REPUBLIKA.CO.ID, JAKARTA-- Partai Gerindra menyindir konsep koalisi ramping yang digagas PDIP. Bagi Gerindra, koalisi ramping yang melibatkan sedikit partai akan membuat pemerintahan tidak berjalan efektif.
"Koalisi ramping praktiknya akan berat dijalankan," kata Sekretaris Jendral DPP Gerindra, Achmad Muzani dalam diskusi 'Membaca Arah Koalisi Pasca Pileg' di Habibie Center, Jakarta Selatan, Rabu (30/4).

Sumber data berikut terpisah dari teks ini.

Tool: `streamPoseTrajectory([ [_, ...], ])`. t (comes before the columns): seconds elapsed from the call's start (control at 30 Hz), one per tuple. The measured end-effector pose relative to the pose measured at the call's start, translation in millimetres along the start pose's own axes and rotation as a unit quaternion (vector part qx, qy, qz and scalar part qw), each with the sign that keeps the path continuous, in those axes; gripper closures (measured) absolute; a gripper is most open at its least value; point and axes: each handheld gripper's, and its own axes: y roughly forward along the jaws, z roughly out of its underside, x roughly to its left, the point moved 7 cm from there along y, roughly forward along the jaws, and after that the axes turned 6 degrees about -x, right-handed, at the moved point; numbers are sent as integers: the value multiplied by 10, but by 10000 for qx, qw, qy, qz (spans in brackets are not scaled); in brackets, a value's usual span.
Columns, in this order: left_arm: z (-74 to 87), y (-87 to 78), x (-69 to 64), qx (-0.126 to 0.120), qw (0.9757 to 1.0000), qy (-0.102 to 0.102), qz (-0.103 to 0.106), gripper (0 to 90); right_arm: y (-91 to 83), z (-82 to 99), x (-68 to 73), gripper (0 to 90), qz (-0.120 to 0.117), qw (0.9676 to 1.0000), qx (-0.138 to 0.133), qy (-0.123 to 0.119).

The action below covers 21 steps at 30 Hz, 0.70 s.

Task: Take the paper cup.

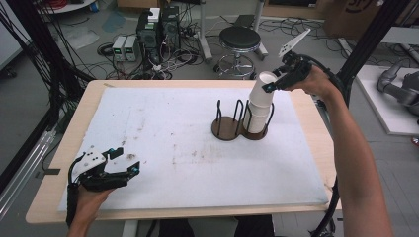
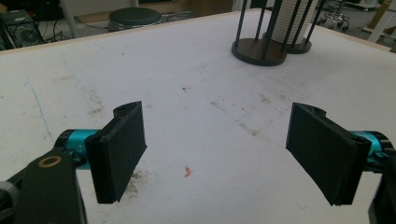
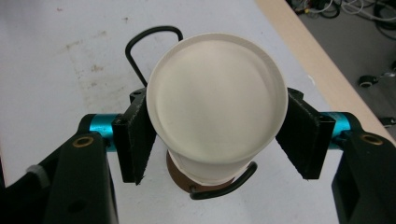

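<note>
The right gripper (image 1: 269,85) is up at the wire cup holder (image 1: 240,123) on the far right part of the desk (image 1: 59,148), its fingers (image 3: 135,137) clenched on the top white paper cup (image 1: 262,89) just under the rim, one pad on each side of the cup wall. In the right gripper view the cup (image 3: 217,102) is seen from above, open mouth up, with the fingers pressing both flanks and the holder's black wire loops (image 3: 154,35) and brown round base (image 3: 180,175) showing behind and beneath it. That cup is the uppermost of a stack of white cups (image 1: 258,116) standing in the holder's right-hand ring; it tilts a little to the left above the rest of the stack. The holder's left-hand ring (image 1: 225,126) sits just beside the stack. The left gripper (image 1: 123,160) rests low on the white mat (image 1: 188,138) that covers the desk, well apart from the cup holder, toward the near left corner. Its fingers (image 2: 121,149) are released, spread apart with only stained mat between them; in the left gripper view the holder (image 2: 261,46) and the bottom of the cup stack (image 2: 292,23) stand far off at the top. Beyond the desk, behind the holder, a black round stool (image 1: 239,39) stands on the floor.
</note>
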Motion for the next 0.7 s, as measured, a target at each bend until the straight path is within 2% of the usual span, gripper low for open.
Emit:
streamPoseTrajectory([
  [0.13, -4, -12, 12, -22, 10000, -25, -28, 196, -97, -57, 30, 341, 51, 10000, -71, -16],
  [0.37, -15, -5, -2, -35, 10000, 1, 6, 197, -294, -162, 82, 342, 152, 9992, -345, -132],
  [0.7, -34, -1, -37, -53, 10000, 29, 37, 196, -456, -256, 160, 342, 202, 9982, -536, -189],
])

Muzani mengatakan pemerintahan yang efektif mesti didukung sedikitnya 50 persen plus 1 kekuatan partai politik di parlemen. Ini karena berbagai program dan kebijakan yang dikeluarkan pemerintah mesti dibahas dan mendapat persetujuan dari DPR.
"Soal pengajuan anggaran dari pemerintah misalnya, pembahasan dilakukan bersama DPR dan pemerinta. Bagaimana kalau DPR tidak menyetujui?" ujar Muzani.
Berangkat dari pemahaman itu, Muzani menyatakan Gerindra akan membangun koalisi besar dalam mengusung Prabowo Subianto sebagai calon presiden (capres). Menurutnya Gerindra tidak ingin koalisi yang dibangun hanya sebatas untuk memenuhi syarat presidential threshold menjadikan Prabowo capres.
"Kalau cuma untuk mengantar tiket capres, kami cukup berkoalisi dengan satu partai. Tapi kami tidak mau seperti itu," kata Muzani.
Muzani memastikan koalisi besar yang dibangun Gerindra tidak akan mengulang kesalahan koalisi yang dibangun Susilo Bambang Yudhoyono (SBY). Menurutnya koalisi SBY cenderung tidak efektif dan tersandera justru karena SBY tidak menjalankan fungsinya secara utuh sebagai kepala pemerintahan.
Muzani menjelaskan seorang presiden mestinya memegang penuh kendali pemerintahan. Presiden memiliki otoritas untuk mengatur para pembantunya di level menteri. Namun yang terjadi sekarang, SBY tidak mampu mengatur para menteri yang menjadi pembantunya.
"Kebijakan mestinya berasal dari presiden bukan dari menteri yang berasal dari partai," kata Muzani.